The argument from causation is a philosophical one, not a scientific one, and rather better. Scientists, like everyone else, assume that things don't just happen for no reason at all. But that means that the big bang (if there was one) didn't just happen. No physical event can be a first cause, by definition. If you assume that the big bang did "just happen" you've abandoned our basic instincts and also destroyed science: you can't discover the laws of nature if they could be broken at any time! So, you have a choice. Either the universe is meaningless and lawless, or the sequence of events had a non-physical launch. And if the universe is incomprehensible, how come we, as part of it, have this built-in belief that it isn't? And how come science is so successful?

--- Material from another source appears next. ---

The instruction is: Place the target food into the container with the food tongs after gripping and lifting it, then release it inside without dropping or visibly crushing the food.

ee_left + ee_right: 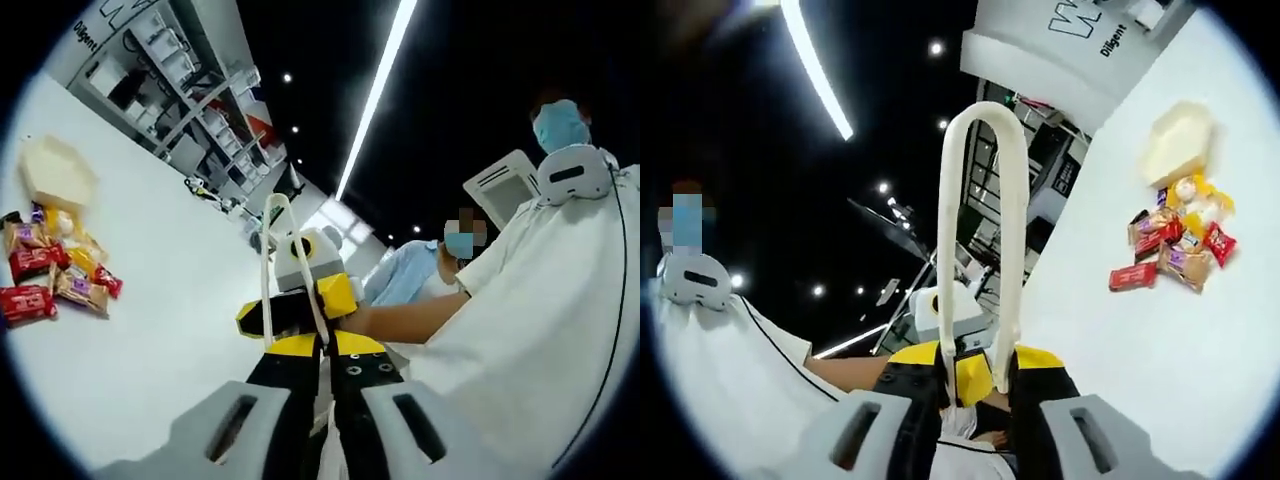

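Snacks [1175, 250]: small foil-wrapped packets, red, brown and yellow, heaped loose on the white worktop [1140, 400] just beside the pale hexagonal container [1178, 140]; likely light, crinkly and slippery, so best pinched across a packet's flat middle, gently. Tongs [980, 240], a glossy white plastic U-loop, stand well apart from the pile, arms clenched at their lower ends by the right gripper [975, 385]. The left gripper [325, 375] has its fingers pressed together, with the tongs and right gripper just beyond them.
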A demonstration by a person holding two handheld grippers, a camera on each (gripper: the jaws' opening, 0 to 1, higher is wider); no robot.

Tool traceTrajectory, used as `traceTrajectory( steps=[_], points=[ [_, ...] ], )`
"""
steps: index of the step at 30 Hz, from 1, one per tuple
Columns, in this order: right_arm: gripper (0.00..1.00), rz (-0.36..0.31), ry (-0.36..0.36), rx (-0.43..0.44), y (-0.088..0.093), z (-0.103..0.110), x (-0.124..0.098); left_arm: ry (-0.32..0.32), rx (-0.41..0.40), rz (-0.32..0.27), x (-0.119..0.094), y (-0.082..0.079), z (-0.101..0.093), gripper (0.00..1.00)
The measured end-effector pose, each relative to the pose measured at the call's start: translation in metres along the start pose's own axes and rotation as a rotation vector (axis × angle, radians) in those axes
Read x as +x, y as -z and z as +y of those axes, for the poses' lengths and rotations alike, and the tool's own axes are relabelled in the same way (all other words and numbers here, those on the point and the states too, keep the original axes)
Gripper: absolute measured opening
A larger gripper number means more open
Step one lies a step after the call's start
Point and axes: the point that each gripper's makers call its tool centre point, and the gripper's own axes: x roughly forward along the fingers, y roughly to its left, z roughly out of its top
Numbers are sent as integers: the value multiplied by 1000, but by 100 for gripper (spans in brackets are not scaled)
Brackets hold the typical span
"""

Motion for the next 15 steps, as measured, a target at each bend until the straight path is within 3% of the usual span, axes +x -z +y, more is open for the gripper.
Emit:
traceTrajectory(
  steps=[4,10,13,15],
  points=[
    [22,-39,-12,3,-4,1,-1,23,-27,-11,3,-4,-3,2],
    [24,-13,-26,33,0,2,0,50,-44,11,7,-3,-5,3],
    [20,4,-28,34,2,2,-2,43,-34,34,6,2,-4,3],
    [17,31,-20,79,7,3,-2,42,-35,42,6,4,-3,3]
  ],
)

Those arguments may not be irrefutable proofs, but there are no irrefutable proofs save in mathematics. There is always an alternative explanation, as all good creationists and conspiracy theorists know! Also remember that because they start from separate premises, they reinforce one another. If two arguments have different premises but the same conclusion, then if their probabilities are p and q, then the probability of the conclusion is (p + q - pq). In other words, if the two arguments each has a 50% chance of truth, then their conclusion would have a 75% chance. But all that the arguments show is the likelihood that the physical universe depends on mind. They do not show that only one creator was involved, let alone that she was omnipotent and omniscient and revealed in the Bible or the Quran!

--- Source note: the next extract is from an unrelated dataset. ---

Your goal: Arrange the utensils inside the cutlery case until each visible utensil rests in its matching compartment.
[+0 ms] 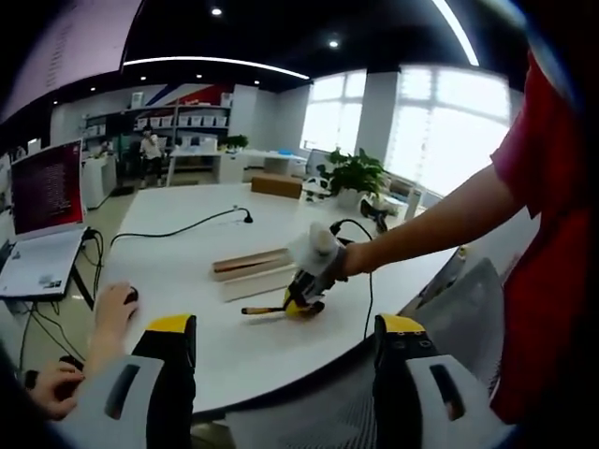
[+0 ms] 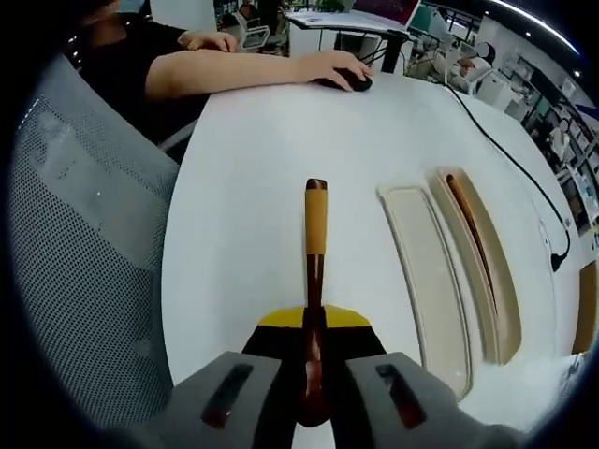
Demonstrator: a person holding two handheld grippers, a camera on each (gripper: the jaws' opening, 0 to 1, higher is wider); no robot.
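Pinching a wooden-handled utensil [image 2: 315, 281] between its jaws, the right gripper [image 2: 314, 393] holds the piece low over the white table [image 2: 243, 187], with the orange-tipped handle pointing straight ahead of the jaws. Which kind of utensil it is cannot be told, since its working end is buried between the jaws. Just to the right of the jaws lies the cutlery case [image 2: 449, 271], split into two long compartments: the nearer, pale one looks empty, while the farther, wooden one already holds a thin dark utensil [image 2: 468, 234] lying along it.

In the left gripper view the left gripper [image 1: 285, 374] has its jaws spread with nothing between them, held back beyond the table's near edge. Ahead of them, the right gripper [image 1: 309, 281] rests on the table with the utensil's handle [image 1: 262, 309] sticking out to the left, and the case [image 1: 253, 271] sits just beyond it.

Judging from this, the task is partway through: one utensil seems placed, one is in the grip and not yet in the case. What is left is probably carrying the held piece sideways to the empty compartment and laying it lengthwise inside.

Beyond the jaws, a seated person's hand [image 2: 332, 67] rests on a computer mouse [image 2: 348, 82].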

Secondly, we have the question of whether there is evidence for the existence of gods. This is a purely empirical one. Have people experience gods? Yes. Are they sane and reliable? Yes. A survey of religious experiences in the USA showed that those who have them are not revealed to be suggestible or gullible by psychological tests. A survey in the UK showed that over a third of the population have had a religious experience, and that the percentage among graduates is actually twice that among those who left school at 16. Some who have had such experiences have been geniuses, like the mathematician Pascal.

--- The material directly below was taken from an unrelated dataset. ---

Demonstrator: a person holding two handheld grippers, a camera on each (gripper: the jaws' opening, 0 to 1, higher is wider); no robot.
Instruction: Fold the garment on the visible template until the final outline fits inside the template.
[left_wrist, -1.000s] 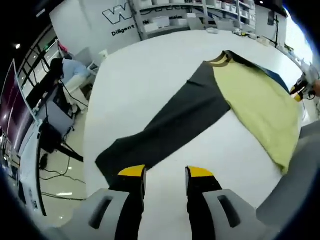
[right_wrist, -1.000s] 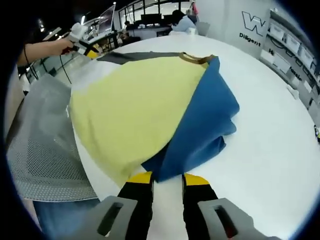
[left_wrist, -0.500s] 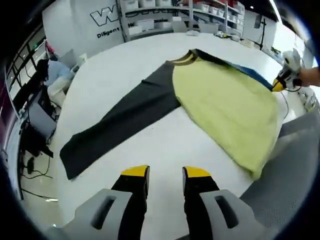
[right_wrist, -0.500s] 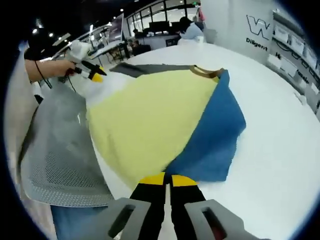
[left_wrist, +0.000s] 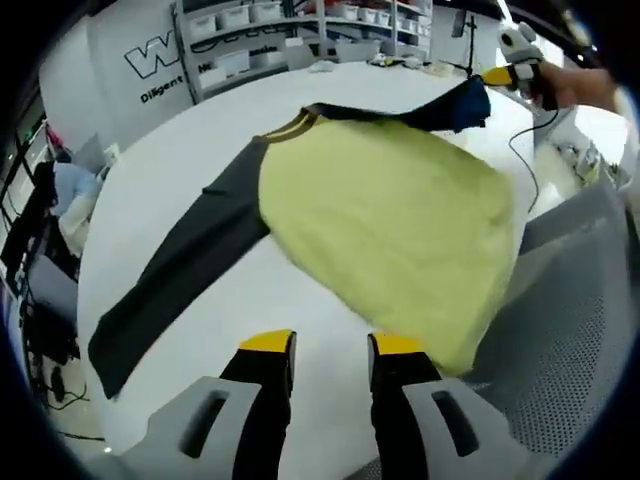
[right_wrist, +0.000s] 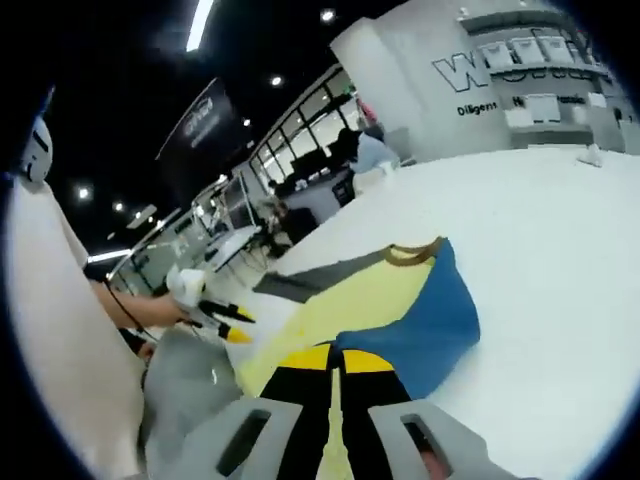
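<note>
A long-sleeved shirt lies on the white round table (left_wrist: 170, 180). It has a yellow body (left_wrist: 390, 210), a brown collar (left_wrist: 290, 125), a dark grey sleeve (left_wrist: 170, 280) stretched to the left and a blue sleeve (left_wrist: 460, 103). My left gripper (left_wrist: 330, 345) hovers open over bare table, just short of the yellow hem. My right gripper (right_wrist: 338, 358) is shut on the blue sleeve (right_wrist: 425, 320) and holds it raised off the table. It shows in the left gripper view as the right gripper (left_wrist: 500, 75), at the far side of the shirt. The left gripper (right_wrist: 215, 320) shows beyond the yellow body (right_wrist: 340, 300).
Shelves with white boxes (left_wrist: 300, 20) line the far wall beside large lettering (left_wrist: 160, 70). Desks with monitors and a seated person (right_wrist: 370, 150) stand past the table's edge. My own grey mesh clothing (left_wrist: 580, 330) hangs close on the right.
My right gripper has shut on the blue sleeve's edge and lifted it high. My left gripper has moved from the dark sleeve's cuff toward the yellow hem, still open.
</note>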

But this does not support Christianity or Islam. Generally people identify a spiritual presence by context. If you're a Christian, you assume it's Jesus. If you're praying to Ganesha, you assume it's Ganesha. But there are occasions when deities identify themselves, and you can't just dismiss the many occasions on which that has happen to perfectly normal people. If it had never happened, all religious believers would be monotheists.